_HOW TO COMPLETE THIS TASK:_ Present the data once more in exactly its original form.

= Beginning of Section =

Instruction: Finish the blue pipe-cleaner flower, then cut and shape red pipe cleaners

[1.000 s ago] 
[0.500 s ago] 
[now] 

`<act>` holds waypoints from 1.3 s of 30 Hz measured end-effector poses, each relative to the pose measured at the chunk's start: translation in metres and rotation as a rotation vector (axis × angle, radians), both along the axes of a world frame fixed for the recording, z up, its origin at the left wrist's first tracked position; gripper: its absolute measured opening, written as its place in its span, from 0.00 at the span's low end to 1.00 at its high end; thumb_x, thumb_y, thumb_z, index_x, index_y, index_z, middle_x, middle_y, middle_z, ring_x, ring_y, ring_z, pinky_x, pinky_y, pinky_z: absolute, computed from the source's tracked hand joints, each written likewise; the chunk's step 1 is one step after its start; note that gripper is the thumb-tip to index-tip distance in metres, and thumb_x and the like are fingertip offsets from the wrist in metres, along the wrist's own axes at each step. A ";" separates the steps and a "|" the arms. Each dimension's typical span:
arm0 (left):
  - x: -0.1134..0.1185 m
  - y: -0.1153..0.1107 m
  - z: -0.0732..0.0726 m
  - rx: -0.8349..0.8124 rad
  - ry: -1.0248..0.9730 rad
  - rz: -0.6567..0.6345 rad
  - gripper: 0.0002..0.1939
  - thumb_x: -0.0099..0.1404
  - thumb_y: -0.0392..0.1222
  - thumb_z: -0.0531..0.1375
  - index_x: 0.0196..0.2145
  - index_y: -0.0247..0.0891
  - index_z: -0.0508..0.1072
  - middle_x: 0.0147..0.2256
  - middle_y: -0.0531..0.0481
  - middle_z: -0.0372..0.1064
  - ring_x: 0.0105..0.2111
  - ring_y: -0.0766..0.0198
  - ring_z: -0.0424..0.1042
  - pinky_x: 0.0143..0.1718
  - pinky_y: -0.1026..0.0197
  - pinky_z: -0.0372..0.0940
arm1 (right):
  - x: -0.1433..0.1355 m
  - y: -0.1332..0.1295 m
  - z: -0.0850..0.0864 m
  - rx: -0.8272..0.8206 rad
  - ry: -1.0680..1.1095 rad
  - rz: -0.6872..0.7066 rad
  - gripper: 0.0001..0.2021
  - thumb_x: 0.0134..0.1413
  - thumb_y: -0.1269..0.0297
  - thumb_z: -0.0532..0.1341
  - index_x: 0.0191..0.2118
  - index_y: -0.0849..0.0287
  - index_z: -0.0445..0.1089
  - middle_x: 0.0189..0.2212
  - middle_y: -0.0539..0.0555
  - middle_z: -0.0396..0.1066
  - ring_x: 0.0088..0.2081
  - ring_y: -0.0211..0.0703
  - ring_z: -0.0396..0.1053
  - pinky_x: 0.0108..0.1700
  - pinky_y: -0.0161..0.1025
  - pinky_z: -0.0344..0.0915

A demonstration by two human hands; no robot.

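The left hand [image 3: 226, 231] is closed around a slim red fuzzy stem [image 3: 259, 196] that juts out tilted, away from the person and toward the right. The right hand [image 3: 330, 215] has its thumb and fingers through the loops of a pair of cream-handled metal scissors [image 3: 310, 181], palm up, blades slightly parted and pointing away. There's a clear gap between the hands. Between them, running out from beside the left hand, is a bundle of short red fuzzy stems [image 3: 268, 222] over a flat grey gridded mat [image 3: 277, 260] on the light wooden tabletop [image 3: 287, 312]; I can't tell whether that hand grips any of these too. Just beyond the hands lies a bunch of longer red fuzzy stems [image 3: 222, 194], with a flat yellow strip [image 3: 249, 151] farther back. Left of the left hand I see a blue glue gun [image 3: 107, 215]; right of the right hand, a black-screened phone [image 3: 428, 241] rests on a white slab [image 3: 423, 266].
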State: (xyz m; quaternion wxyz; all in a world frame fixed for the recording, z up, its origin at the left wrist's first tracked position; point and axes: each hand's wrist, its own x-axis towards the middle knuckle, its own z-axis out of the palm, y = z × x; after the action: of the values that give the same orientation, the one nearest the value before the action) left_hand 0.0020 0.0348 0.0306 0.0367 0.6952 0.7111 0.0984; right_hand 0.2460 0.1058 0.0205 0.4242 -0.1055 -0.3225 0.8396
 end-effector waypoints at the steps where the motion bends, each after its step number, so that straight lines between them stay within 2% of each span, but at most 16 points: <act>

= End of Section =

_SOLUTION FOR THIS PROBLEM:_
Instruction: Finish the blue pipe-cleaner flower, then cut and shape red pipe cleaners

[1.000 s ago] 
[0.500 s ago] 
[now] 

`<act>` holds waypoints from 1.3 s of 30 Hz measured end-effector poses, each relative to the pose measured at the chunk's start: translation in metres and rotation as a rotation vector (axis × angle, radians), both along the axes of a world frame fixed for the recording, z up, its origin at the left wrist's first tracked position; gripper: its absolute measured opening, written as its place in its span, from 0.00 at the span's low end to 1.00 at its high end; thumb_x, thumb_y, thumb_z, index_x, index_y, index_z, middle_x, middle_y, middle_z, ring_x, ring_y, ring_z, pinky_x, pinky_y, pinky_z: absolute, computed from the source's tracked hand joints, each written likewise; the chunk's step 1 is one step after its start; note that gripper is the thumb-tip to index-tip distance in metres, and thumb_x and the like are fingertip offsets from the wrist in metres, along the wrist's own axes at each step. A ";" separates the steps and a "|" the arms. Each dimension's typical span:
arm0 (left):
  - x: -0.1134..0.1185 m
  - y: -0.1153..0.1107 m
  - z: -0.0732..0.0726 m
  - rx: -0.8349..0.8124 rad
  - ry: -1.0248..0.9730 rad
  - rz: -0.6567..0.6345 rad
  - gripper: 0.0002..0.1939
  - thumb_x: -0.0099..0.1404
  - thumb_y: -0.0392..0.1222
  - thumb_z: -0.0531..0.1375
  - index_x: 0.0196..0.2145
  - index_y: -0.0247..0.0891
  - index_z: -0.0508..0.1072
  - middle_x: 0.0147..0.2256
  - middle_y: -0.0531..0.0481
  - middle_z: -0.0372..0.1064
  - ring_x: 0.0105..0.2111
  - ring_y: -0.0766..0.0198
  - ring_z: -0.0424..0.1042
  - pinky_x: 0.0143..0.1718
  - pinky_y: -0.1026..0.0197
  - pinky_z: -0.0372..0.0940
arm1 (right):
  - x: -0.1433..0.1355 m
  - y: -0.1332..0.1295 m
  - z: -0.0850..0.0864 m
  - rx: -0.8272..0.8206 rad
  - ry: -1.0680..1.1095 rad
  - rz: -0.6872..0.7066 rad
  - gripper: 0.0001..0.2021
  - thumb_x: 0.0134..0.1413
  - thumb_y: -0.1269..0.0297
  - thumb_z: -0.0532..0.1341
  - index_x: 0.0191..0.2118
  - index_y: -0.0849..0.0287
  - index_z: -0.0445..0.1089
  - middle_x: 0.0189..0.2212
  - middle_y: -0.0539..0.0555
  - middle_z: -0.0396..0.1066
  - ring_x: 0.0088..0.2081
  - ring_y: -0.0211..0.0703
  - ring_z: -0.0396..0.1053
  - pinky_x: 0.0108..0.1700
  - pinky_y: -0.0161..0.1025
  - pinky_z: -0.0344..0.0915

A demonstration by two human hands; no robot.

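The left hand [image 3: 226, 231] is closed around a slim red fuzzy stem [image 3: 259, 196] that juts out tilted, away from the person and toward the right. The right hand [image 3: 330, 215] has its thumb and fingers through the loops of a pair of cream-handled metal scissors [image 3: 310, 181], palm up, blades slightly parted and pointing away. There's a clear gap between the hands. Between them, running out from beside the left hand, is a bundle of short red fuzzy stems [image 3: 268, 222] over a flat grey gridded mat [image 3: 277, 260] on the light wooden tabletop [image 3: 287, 312]; I can't tell whether that hand grips any of these too. Just beyond the hands lies a bunch of longer red fuzzy stems [image 3: 222, 194], with a flat yellow strip [image 3: 249, 151] farther back. Left of the left hand I see a blue glue gun [image 3: 107, 215]; right of the right hand, a black-screened phone [image 3: 428, 241] rests on a white slab [image 3: 423, 266].
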State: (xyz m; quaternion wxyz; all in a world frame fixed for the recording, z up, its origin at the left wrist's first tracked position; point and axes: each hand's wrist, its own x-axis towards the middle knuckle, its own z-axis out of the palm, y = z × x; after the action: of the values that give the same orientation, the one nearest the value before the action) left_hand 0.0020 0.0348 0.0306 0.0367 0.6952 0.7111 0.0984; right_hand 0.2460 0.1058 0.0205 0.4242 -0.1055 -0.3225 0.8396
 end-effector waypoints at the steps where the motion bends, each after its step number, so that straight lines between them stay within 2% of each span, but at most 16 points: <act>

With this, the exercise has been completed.